たしかにニューロンをモデルにしています。 分岐点のシナプスではなく、そのシナプスまで伸びる細胞が「神経」であり、その神経に注目して命名する。 点と点を繋ぐとき、その「繋がり」に重きを置く。 するとマインドマップの構造になります。

なので名前をつけるとしたら「関係」を名付ける感じになります。 名詞と名詞を線で結ぶのではなく、その「線」のほうを命名する。 だから「1ワード」が望ましいとされるし、文を書いたりはしない。

動詞化

「関係」を名付ける。 これは物事を「動詞」から見ることかな。

たとえば「田んぼに舞い降りる鶴」を描写するとき「田んぼ」と「鶴」といった名詞の側面からは見ない。 名詞から見てしまうと写真のように動きが止まります。

そうではない。 「飛んでいる」「羽ばたく」「滑空する」「着地」「羽を畳む」といった動詞の変移として風景を捉える。

今朝散歩しているとき、そんなふうに風景を見てみようと、動詞として捉える実験をしてみたのですが、新鮮ですね。 目前の光景が流動体になります。 変化し続ける生成流転の中に自分も溶け込んでいる。 そんな体感がしました。

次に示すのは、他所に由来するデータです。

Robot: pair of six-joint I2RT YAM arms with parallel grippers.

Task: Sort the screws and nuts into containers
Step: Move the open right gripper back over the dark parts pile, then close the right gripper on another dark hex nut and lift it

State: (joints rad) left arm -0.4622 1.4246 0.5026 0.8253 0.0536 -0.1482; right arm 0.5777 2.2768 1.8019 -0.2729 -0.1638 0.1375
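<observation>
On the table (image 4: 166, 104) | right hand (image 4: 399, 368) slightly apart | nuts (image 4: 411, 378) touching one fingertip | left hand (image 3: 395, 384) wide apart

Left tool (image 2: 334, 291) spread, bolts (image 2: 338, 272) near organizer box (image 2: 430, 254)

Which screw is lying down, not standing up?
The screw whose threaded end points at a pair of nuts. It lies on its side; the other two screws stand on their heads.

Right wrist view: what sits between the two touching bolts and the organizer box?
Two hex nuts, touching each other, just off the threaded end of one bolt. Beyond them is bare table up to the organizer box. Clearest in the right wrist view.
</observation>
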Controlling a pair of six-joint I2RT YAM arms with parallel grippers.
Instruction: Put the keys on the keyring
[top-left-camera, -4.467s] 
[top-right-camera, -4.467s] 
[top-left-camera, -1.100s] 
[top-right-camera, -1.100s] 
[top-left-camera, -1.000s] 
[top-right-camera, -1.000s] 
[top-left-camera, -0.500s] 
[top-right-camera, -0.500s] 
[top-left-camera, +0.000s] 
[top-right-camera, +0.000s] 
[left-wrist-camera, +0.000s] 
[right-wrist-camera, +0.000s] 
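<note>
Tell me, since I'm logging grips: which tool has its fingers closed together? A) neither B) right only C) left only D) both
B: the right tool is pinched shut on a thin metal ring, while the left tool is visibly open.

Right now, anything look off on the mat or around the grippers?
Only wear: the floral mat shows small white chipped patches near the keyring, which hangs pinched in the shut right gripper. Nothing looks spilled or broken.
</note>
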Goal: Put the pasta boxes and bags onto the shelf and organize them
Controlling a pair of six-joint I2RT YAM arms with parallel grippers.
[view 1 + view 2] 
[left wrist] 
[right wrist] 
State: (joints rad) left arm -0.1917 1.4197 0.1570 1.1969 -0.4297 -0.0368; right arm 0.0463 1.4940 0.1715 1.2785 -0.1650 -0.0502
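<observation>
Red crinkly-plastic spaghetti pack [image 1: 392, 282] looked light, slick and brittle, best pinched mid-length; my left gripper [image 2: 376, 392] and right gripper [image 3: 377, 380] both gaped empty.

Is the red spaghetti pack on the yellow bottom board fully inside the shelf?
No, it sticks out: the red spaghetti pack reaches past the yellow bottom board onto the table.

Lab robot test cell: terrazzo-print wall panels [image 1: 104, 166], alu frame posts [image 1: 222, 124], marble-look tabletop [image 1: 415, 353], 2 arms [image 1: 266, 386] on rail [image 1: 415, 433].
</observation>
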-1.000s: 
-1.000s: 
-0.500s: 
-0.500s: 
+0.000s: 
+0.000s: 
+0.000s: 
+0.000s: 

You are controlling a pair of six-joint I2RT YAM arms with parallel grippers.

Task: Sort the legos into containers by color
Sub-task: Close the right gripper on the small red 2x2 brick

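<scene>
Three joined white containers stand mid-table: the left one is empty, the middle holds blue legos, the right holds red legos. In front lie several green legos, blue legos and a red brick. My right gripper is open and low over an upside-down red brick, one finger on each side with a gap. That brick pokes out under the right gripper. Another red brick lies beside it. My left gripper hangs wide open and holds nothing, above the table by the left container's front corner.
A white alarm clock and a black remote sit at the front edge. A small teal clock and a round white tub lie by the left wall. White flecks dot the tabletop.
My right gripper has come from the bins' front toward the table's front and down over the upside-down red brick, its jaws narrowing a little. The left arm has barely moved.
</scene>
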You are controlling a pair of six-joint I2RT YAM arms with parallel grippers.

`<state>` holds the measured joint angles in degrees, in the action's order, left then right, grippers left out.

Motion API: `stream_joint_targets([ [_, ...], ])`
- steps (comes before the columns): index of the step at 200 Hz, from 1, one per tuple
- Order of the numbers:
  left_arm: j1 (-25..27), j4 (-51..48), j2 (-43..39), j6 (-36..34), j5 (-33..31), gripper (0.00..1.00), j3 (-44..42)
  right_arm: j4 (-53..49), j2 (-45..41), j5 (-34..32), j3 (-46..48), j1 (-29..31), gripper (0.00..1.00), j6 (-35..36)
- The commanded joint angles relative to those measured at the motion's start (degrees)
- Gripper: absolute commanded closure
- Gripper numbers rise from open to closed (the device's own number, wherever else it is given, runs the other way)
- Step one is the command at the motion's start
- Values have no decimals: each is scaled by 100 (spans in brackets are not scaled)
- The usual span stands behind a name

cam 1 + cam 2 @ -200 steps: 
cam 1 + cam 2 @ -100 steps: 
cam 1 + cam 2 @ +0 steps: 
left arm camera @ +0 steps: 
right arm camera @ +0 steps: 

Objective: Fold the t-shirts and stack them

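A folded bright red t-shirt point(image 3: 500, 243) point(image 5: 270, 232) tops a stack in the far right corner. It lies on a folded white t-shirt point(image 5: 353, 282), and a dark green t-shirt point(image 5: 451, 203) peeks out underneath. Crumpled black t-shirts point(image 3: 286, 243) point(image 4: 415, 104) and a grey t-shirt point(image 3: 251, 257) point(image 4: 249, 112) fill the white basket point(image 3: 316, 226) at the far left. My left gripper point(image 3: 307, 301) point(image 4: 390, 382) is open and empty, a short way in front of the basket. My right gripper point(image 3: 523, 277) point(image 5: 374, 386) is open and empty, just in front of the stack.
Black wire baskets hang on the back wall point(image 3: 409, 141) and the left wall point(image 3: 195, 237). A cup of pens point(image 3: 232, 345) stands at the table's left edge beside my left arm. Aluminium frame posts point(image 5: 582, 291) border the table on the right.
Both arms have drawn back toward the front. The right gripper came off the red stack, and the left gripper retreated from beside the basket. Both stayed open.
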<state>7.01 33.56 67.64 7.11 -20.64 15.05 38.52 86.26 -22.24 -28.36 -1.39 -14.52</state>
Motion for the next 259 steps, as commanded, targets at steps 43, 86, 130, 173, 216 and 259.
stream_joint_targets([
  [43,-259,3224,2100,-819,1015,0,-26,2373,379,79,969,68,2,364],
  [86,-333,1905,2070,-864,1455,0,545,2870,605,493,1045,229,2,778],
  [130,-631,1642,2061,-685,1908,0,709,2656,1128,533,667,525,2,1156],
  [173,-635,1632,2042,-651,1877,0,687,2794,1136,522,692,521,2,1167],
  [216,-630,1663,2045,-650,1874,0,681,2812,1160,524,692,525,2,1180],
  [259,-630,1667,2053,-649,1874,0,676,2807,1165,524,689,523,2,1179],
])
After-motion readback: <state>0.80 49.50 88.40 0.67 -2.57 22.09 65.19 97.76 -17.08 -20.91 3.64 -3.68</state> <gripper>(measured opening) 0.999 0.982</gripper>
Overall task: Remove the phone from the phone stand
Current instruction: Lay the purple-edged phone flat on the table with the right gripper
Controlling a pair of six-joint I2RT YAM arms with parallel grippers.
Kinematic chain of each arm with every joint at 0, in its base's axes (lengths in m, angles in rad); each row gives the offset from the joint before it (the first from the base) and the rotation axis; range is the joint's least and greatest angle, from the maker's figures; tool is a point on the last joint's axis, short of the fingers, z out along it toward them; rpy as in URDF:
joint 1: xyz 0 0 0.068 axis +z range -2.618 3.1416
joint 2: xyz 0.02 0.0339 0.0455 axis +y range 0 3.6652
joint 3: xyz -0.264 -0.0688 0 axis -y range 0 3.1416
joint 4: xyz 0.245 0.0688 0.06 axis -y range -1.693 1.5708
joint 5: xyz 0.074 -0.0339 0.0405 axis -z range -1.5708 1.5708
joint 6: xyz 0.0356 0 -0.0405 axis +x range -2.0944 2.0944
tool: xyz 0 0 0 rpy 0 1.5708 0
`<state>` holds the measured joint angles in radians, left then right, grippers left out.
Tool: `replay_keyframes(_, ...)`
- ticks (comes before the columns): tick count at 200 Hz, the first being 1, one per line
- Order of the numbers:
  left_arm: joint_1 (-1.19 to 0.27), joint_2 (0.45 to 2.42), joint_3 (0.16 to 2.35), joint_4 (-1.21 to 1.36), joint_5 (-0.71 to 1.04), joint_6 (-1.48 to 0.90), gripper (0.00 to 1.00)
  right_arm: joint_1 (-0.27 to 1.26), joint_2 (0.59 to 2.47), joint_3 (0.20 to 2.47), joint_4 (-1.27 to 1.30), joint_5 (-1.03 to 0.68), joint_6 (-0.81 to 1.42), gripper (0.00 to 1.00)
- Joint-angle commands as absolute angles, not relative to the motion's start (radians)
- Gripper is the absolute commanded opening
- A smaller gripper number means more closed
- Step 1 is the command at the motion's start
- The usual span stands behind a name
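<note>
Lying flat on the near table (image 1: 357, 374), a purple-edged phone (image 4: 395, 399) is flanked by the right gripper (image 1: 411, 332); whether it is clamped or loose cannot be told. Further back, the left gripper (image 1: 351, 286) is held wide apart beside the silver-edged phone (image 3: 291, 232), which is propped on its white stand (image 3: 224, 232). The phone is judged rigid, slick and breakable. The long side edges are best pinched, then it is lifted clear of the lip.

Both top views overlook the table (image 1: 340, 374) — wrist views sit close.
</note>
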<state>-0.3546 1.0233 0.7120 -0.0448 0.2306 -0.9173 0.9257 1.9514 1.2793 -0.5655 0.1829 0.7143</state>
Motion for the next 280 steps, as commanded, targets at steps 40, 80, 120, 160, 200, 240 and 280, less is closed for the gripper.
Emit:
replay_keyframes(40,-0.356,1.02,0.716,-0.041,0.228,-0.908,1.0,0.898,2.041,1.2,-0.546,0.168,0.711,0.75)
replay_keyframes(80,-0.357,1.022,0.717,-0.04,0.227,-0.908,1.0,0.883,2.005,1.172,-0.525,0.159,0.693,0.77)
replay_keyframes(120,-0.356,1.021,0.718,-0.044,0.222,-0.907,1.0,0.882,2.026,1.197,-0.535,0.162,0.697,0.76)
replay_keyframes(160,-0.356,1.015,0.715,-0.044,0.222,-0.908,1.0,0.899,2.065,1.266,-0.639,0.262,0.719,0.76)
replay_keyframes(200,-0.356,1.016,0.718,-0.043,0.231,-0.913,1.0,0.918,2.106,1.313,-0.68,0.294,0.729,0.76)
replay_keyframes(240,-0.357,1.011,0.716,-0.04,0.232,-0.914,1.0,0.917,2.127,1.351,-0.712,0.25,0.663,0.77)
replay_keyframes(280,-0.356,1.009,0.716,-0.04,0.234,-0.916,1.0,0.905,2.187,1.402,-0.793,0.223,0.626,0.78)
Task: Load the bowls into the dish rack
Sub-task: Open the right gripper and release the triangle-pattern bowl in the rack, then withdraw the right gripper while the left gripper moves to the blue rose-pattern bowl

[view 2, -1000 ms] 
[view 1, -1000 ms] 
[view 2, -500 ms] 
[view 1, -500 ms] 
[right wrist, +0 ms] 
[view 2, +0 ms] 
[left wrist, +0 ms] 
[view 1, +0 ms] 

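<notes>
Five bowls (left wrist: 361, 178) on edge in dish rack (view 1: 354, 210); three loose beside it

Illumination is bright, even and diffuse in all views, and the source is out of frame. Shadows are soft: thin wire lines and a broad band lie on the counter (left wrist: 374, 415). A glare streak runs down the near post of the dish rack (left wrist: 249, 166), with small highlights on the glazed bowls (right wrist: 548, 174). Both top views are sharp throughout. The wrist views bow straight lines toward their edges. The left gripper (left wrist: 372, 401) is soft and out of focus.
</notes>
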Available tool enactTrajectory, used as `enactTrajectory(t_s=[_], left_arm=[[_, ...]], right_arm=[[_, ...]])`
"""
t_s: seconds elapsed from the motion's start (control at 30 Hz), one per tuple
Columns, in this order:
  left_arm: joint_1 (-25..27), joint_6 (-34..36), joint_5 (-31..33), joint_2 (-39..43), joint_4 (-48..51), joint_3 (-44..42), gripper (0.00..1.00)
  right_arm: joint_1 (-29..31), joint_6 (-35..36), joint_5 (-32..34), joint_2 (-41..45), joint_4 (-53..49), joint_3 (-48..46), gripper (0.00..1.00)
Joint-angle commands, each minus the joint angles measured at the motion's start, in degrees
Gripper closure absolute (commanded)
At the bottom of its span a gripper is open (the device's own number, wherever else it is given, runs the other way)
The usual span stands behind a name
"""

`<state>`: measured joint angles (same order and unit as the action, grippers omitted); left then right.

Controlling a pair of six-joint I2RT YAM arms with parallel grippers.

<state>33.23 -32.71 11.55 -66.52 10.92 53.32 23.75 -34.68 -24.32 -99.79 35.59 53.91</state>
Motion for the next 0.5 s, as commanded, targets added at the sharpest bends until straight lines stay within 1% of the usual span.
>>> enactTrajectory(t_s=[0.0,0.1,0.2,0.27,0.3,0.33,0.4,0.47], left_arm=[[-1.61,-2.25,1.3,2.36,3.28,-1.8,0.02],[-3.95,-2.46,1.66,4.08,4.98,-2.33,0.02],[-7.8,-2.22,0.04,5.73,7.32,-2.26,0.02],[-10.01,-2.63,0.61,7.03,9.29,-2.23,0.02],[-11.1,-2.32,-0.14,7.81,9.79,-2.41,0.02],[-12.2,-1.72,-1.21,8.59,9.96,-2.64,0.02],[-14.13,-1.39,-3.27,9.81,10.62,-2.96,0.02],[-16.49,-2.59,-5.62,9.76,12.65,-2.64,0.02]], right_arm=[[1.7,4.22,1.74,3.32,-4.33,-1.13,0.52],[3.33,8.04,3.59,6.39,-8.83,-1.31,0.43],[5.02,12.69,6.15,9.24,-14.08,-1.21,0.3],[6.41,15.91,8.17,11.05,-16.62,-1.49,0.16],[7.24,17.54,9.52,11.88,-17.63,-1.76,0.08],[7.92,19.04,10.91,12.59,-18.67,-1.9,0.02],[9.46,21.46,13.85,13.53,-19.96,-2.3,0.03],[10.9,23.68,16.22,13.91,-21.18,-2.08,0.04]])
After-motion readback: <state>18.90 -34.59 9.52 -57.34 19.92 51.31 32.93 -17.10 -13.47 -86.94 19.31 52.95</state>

言語化をverbalisationと言います。 このverbaliseはverbにすること、つまり「動詞」にすることを指します。 「言葉にする」だとこのニュアンスが逃げてしまいます。

なのでブザンもイメージを用いたり色付けしたりすることを推奨しているのでしょう。 たとえ「名詞」を書き込むとしても、その動詞的な側面から「関係」を捉えるようにする。 動きを喪失した「名詞化」だとマインドマップに命が吹き込めない。

イマーゴ

あと「イメージを使う」にしても「イメージ」のニュアンスが気になりました。 「イメージ」の語源はラテン語の imago です。 これは昆虫の「成虫」を意味します。

青虫を見ても、そこに「モンシロチョウ」の姿を先取りしてイメージする。 そうしたニュアンスが隠れています。 日本語ではわからないけど。 この imago としてのイメージ。

何か絵を描いたとしても、それを通してその変容する姿も先取りする。 それがないと、マインドマップを描きながらブランチの先に新しいブランチが伸びていく様を見て取れないのではないかと思いました。

反対に言うと、コンセプトマップのほうは静止画になりやすい。 分岐はするけれど行き詰まりになります。 次へ伸ばそうとすると、線を引いてから部屋を描くことになる。 項目が個々に閉じた形をしてしまう。 これが利点にもなるし、弱点にもなる。

利点とすると、コンセプトマップの方が「常識的」でしょうね。 わかりやすい。 関連するキーワードを繋いでいくだけだから。 知っている知識をツリー構造で体系化する。 きれいなカテゴリー分けができて情報整理がしやすい。

弱点とすると、これでは発想法になりません。 トニー・ブザンの描いたマインドマップを見ると、分岐したブランチから、別のブランチまでジャンプする矢印があちこちに付けてあります。 そう、ツリー構造ではなく、リゾームなんです。 彼の頭の中では、これが「マインド」なのだと思いました。

混線している。 その混線が新しい発想の糸口になっています。

まとめ

理論家じゃなく、芸術家の頭の中。 デジタルじゃ書き表せない。